Cuéntase a este respecto de San Felipe Neri - que sabía bien lo que era amor- la anécdota picante y sabia de una señora muy lacrimosa que le había dicho: "Padre, yo quisiera sufrir tanto como Jesús. Yo quisiera sufrir más que Jesús, para consolarlo en su Pasión”. El gran Santo la despidió diciéndole que era mejor un poco menos. Y mientras ella salía, llamó él a unos pilluelos y les dijo que la emprendieran con esa señora tirándole del rodete, etc. Pocos minutos más, y San Felipe tuvo que acudir porque la “mártir” estaba estrangulando a los chiquillos. Es de suponer que el Santo le recordase entonces aquellos anhelos de heroísmo. Mas no creamos que ella estuvo de acuerdo, pues encontraba “muy justo” el castigo de sus agresores.
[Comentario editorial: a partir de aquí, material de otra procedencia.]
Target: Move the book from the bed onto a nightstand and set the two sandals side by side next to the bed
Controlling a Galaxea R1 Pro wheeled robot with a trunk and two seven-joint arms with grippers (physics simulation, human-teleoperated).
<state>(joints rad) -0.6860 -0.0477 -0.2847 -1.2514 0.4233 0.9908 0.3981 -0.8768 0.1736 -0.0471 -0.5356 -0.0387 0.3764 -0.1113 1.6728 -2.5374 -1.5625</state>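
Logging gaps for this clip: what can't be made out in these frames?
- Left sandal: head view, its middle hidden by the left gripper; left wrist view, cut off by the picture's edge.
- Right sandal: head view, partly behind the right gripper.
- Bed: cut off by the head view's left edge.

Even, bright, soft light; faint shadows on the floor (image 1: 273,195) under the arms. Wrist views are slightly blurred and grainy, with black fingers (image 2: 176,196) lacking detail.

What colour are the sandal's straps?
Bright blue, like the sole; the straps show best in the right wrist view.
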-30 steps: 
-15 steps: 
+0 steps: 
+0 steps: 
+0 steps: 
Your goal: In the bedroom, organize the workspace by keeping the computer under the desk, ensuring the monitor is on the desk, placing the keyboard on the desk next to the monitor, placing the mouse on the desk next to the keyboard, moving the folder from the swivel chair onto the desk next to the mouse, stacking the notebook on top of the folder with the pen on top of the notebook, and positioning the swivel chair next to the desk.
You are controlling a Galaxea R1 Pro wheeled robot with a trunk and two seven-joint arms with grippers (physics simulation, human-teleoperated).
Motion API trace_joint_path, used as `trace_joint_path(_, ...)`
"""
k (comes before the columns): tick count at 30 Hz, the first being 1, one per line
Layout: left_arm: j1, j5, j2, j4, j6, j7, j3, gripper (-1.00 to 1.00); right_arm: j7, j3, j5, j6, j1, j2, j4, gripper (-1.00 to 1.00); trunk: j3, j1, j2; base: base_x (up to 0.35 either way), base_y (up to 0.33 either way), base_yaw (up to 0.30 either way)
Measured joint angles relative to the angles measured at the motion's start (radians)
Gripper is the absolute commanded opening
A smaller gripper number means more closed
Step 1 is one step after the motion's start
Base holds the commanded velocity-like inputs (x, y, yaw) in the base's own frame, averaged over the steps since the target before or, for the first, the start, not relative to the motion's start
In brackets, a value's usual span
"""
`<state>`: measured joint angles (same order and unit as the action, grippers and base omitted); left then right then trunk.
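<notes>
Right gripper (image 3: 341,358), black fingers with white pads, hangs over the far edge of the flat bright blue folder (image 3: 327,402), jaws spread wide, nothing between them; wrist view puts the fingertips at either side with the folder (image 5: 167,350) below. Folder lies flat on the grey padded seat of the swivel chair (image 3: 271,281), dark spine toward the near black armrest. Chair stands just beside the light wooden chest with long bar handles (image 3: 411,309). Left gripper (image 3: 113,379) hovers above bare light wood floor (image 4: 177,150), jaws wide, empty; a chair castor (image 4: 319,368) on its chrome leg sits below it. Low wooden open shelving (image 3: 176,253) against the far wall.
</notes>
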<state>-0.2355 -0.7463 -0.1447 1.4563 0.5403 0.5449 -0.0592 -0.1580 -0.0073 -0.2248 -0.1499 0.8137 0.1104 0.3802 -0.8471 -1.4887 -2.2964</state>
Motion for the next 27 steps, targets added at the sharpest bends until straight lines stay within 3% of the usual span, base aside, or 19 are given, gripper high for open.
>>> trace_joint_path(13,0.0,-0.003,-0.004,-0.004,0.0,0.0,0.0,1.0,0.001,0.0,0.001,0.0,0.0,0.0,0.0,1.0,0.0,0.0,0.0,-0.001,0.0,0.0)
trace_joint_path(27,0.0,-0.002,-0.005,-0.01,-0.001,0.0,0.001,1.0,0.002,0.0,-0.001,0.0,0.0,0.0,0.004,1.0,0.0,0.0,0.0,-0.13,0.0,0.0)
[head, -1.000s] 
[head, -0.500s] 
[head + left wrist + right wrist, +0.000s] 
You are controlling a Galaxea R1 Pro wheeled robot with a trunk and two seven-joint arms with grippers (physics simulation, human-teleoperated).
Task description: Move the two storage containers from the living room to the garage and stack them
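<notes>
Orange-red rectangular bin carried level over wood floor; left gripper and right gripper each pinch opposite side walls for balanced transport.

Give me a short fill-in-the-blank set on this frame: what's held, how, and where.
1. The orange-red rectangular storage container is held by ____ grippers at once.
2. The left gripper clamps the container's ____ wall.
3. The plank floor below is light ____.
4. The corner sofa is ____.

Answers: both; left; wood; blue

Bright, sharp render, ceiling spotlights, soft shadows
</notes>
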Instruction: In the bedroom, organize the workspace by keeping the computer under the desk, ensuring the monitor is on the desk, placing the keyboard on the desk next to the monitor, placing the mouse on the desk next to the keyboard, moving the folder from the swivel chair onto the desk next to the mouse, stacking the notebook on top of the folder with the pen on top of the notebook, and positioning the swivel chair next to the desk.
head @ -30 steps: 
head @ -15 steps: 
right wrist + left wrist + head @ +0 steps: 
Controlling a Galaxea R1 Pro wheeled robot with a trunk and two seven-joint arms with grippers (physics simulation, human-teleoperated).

Jesús lloró la muerte de su amigo Lázaro. No se trata, pues, de suprimir las lágrimas en nuestra vida de relación. Estamos hablando de espiritualidad sobrenatural. Jesús lloró la iniquidad de Jerusalén. Ahí tenemos el gran motivo para llorar. “¡Bienaventurados los que lloran!". Recordemos una vez más lo de Jesús a las mujeres. Lloremos por nosotros y sobre nuestros hijos. Lloremos nuestra iniquidad propia, rezando el Salmo Miserere, y no sólo en Cuaresma, sino todos los días. Y tengamos compasión, no del feliz Jesús, que cumplía una epopeya gloriosa, sino do los infelices por quienes Él la sostuvo hasta inmolarse: compasión de los pecadores, rogando por ellos. Compasión de los que sufren, dándoles un consuelo que Jesús recibe como dado a El mismo. Compasión, sobre todo, de los que ignoran la luz, pues de ésos se compadeció especialmente el mismo Jesús cuando dijo que andaban “abatidos y esquilmados como ovejas sin pastor” (Mat. IX, 56).
Jesús es un gran Rey, “todo deseable”, como dice el Cantar. Para poder desearlo, con nuestro corazón mezquino, necesitamos admirarlo y codiciar sus promesas. Porque ya lo hemos dicho: la compasión no dura, y la lástima no está muy lejos del menosprecio. “Hombre pobre hiede a muerto”, dice el refrán. El que pretendiera tener corazón de gigante, no sólo se equivocaría lamentablemente, como enseña San Pablo, sino que se estaría inventando un camino propio de santificación, muy lejano de agradar a Cristo. Porque lo que Él quiere, aunque parezca muy raro a la soberbia estoica, es que tengamos corazón de niño.

El que lo tiene será el primero en el Reino, dice Jesús. Y también dice que no hay otro camino y que el que no lo tiene no entrará de ningún modo (Lc. XVIII, 17).